### What to work on
Give back all the data below exactly as it is shown.

### Given data
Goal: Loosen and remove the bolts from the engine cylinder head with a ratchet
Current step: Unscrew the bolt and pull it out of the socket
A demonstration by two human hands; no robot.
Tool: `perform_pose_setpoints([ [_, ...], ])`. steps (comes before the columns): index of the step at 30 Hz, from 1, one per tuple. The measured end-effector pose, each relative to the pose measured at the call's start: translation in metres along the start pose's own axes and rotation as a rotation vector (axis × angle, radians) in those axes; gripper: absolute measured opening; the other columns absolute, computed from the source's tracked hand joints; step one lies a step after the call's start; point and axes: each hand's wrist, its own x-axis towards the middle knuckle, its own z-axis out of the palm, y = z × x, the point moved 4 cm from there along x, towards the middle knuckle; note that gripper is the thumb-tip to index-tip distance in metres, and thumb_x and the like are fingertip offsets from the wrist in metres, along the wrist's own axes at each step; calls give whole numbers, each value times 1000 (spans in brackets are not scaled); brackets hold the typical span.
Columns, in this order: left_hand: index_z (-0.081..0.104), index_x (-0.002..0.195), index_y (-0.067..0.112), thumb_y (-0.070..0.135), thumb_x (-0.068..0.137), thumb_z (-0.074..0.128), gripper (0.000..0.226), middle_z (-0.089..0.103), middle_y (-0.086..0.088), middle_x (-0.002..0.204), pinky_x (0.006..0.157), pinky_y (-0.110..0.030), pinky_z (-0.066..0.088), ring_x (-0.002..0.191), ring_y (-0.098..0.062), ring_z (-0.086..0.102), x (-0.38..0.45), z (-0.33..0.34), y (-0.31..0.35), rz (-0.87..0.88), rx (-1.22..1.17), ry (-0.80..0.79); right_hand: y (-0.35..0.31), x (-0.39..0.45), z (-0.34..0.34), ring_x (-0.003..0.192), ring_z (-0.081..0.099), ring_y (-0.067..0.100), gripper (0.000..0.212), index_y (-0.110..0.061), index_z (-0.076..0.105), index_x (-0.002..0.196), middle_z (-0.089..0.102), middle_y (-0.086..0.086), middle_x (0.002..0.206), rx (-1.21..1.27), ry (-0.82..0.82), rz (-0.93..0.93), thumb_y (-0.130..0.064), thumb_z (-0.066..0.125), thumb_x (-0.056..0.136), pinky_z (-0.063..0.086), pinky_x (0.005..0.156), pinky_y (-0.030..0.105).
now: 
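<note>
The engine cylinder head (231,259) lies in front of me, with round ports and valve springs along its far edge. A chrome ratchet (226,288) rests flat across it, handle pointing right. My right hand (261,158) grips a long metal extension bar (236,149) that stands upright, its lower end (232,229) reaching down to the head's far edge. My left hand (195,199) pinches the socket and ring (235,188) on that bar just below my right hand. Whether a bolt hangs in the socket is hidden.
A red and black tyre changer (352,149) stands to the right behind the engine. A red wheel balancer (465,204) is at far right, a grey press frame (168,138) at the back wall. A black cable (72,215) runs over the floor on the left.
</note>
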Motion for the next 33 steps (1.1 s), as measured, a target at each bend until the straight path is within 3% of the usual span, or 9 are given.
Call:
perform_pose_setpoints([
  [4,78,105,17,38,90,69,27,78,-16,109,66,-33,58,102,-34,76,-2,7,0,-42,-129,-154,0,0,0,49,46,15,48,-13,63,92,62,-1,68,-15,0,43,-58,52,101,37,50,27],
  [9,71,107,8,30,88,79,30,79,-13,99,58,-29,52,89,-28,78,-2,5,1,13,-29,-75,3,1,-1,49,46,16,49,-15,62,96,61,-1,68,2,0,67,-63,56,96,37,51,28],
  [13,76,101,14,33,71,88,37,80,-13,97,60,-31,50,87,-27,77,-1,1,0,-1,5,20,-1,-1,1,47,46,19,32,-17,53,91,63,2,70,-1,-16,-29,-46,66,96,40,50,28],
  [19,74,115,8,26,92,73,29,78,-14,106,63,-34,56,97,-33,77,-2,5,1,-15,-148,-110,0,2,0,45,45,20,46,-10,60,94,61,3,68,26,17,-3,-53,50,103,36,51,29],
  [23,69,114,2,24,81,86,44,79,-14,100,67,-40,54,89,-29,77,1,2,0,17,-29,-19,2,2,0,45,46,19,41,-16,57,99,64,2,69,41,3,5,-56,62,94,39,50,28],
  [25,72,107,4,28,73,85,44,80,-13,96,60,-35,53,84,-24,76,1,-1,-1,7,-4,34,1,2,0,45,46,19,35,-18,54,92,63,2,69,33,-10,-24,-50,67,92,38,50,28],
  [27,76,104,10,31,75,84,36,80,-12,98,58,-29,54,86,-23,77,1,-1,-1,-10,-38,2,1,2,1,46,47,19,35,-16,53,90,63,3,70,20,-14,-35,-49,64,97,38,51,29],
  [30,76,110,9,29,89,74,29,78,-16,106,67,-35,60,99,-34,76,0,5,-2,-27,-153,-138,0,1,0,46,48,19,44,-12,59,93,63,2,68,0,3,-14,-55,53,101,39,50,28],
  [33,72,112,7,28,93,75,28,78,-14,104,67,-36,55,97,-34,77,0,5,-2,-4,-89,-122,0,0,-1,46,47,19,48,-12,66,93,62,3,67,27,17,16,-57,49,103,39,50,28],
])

### Output for this exercise
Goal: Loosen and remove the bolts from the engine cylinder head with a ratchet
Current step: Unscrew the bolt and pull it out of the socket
A demonstration by two human hands; no robot.
Tool: `perform_pose_setpoints([ [_, ...], ])`. steps (comes before the columns): index of the step at 30 Hz, from 1, one per tuple. The measured end-effector pose, each relative to the pose measured at the call's start: translation in metres along the start pose's own axes and rotation as a rotation vector (axis × angle, radians) in those axes; gripper: absolute measured opening; the other columns absolute, computed from the source's tracked hand joints; step one lies a step after the call's start; point and axes: each hand's wrist, its own x-axis towards the middle knuckle, its own z-axis out of the palm, y = z × x, the point moved 4 cm from there along x, towards the middle knuckle; note that gripper is the thumb-tip to index-tip distance in metres, and thumb_x and the like are fingertip offsets from the wrist in metres, along the wrist's own axes at each step; calls give whole numbers, each value times 1000 (spans in brackets are not scaled); brackets hold the typical span.
Columns, in this order: left_hand: index_z (-0.081..0.104), index_x (-0.002..0.195), index_y (-0.067..0.112), thumb_y (-0.070..0.135), thumb_x (-0.068..0.137), thumb_z (-0.074..0.128), gripper (0.000..0.226), middle_z (-0.089..0.103), middle_y (-0.086..0.088), middle_x (-0.002..0.204), pinky_x (0.006..0.157), pinky_y (-0.110..0.030), pinky_z (-0.066..0.088), ring_x (-0.002..0.191), ring_y (-0.098..0.062), ring_z (-0.086..0.102), x (-0.38..0.45), z (-0.33..0.34), y (-0.31..0.35), rz (-0.87..0.88), rx (-1.22..1.17), ry (-0.80..0.79); right_hand: y (-0.35..0.31), x (-0.39..0.45), z (-0.34..0.34), ring_x (-0.003..0.192), ring_z (-0.081..0.099), ring_y (-0.067..0.100), gripper (0.000..0.212), index_y (-0.110..0.061), index_z (-0.076..0.105), index_x (-0.002..0.196), middle_z (-0.089..0.102), middle_y (-0.086..0.086), middle_x (0.002..0.206), rx (-1.21..1.27), ry (-0.82..0.82), rz (-0.93..0.93), thumb_y (-0.130..0.064), thumb_z (-0.066..0.125), thumb_x (-0.056..0.136), pinky_z (-0.063..0.086), pinky_x (0.005..0.156), pinky_y (-0.030..0.105).
now: 
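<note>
The engine cylinder head (231,259) lies in front of me, with round ports and valve springs along its far edge. A chrome ratchet (226,288) rests flat across it, handle pointing right. My right hand (261,158) grips a long metal extension bar (236,149) that stands upright, its lower end (232,229) reaching down to the head's far edge. My left hand (195,199) pinches the socket and ring (235,188) on that bar just below my right hand. Whether a bolt hangs in the socket is hidden.
A red and black tyre changer (352,149) stands to the right behind the engine. A red wheel balancer (465,204) is at far right, a grey press frame (168,138) at the back wall. A black cable (72,215) runs over the floor on the left.
</note>
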Motion for the next 33 steps (1.1 s), as measured, a target at each bend until the straight path is within 3% of the usual span, or 9 are given.
Call:
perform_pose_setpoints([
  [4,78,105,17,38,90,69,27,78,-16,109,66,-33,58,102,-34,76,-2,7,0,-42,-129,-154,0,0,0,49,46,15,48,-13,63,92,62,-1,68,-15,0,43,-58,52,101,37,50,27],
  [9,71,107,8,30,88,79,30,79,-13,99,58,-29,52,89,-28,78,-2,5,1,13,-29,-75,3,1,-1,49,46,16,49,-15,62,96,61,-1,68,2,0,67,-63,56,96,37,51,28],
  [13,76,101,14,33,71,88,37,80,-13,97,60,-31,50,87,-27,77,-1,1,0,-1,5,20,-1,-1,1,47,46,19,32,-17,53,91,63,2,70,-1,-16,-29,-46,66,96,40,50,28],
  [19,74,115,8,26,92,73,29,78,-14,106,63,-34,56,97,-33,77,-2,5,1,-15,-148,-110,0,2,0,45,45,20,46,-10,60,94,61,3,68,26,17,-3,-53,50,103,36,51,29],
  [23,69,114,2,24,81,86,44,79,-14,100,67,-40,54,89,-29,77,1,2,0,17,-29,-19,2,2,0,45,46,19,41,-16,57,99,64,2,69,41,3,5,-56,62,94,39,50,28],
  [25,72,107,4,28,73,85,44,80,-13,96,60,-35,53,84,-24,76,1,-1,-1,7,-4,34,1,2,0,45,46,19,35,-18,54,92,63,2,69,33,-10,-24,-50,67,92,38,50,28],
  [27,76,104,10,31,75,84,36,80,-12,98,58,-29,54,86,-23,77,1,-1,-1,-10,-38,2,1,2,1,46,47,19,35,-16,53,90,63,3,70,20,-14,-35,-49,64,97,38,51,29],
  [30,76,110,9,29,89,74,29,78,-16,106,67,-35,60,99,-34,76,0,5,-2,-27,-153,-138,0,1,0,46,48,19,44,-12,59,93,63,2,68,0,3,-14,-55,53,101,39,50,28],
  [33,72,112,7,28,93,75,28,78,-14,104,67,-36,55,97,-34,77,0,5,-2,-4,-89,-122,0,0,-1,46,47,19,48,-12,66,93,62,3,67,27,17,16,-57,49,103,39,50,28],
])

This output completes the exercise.